More votes of confidence in Governor Patrick’s management of the fiscal crisis. This is via a campaign email:
I wanted you to have this information first, before it appears in the media, because it is an important independent indicator that Massachusetts is enduring the economic downturn better than most and is poised to come out of it faster and stronger than the rest of the US.
The Federal Reserve Bank of Philadelphia, which issues important monthly indexes that measure the economic performance of all 50 states, reports that since the national recession began in December 2007, the Massachusetts economy has performed better than 33 of the 50 states.
In addition, in the last three months the performance of the Massachusetts economy has improved significantly, outperforming 48 of the 50 states!

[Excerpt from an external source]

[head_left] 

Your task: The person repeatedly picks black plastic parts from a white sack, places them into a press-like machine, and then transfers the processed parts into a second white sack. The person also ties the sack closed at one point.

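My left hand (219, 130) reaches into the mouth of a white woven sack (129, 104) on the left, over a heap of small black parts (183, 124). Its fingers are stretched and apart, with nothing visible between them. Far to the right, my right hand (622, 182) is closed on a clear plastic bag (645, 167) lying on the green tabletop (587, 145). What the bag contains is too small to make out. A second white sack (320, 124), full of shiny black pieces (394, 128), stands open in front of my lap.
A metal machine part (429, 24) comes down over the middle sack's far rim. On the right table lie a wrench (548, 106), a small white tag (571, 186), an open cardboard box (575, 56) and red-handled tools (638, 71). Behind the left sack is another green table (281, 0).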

The results of the index are based on employment, hours worked in manufacturing, the unemployment rate, and wages and salaries paid. The most recent release from the Bank came on January 26th and covers the period through December 2009.
This excellent news follows the news of a couple of months ago that all three national ratings agencies (Moody’s, Fitch, and Standard & Poor’s) had affirmed Massachusetts’ AA bond rating with a “stable outlook,” specifically citing Patrick’s management of the budget.
Compare that to the situation in Minnesota — home of Gov. Tim Pawlenty, perennial Republican presidential contender. They just got the unwelcome news that Moody’s had downgraded their outlook to “negative,” and criticized the state for avoiding hard choices.
Moody’s Investors Service, one of the nation’s premier credit-rating agencies, has a message for the governor and the state: What you’ve been doing won’t work much longer. Stop putting off the hard choices or trouble will ensue.
Moody’s cited the state’s reliance on one-time solutions and empty reserves in its decision, days before Pawlenty’s [final State of the State] speech, to downgrade the state’s outlook to negative.
Another right-wing Republican who talks the talk on fiscal conservatism but doesn’t walk the walk. Wouldja look at that.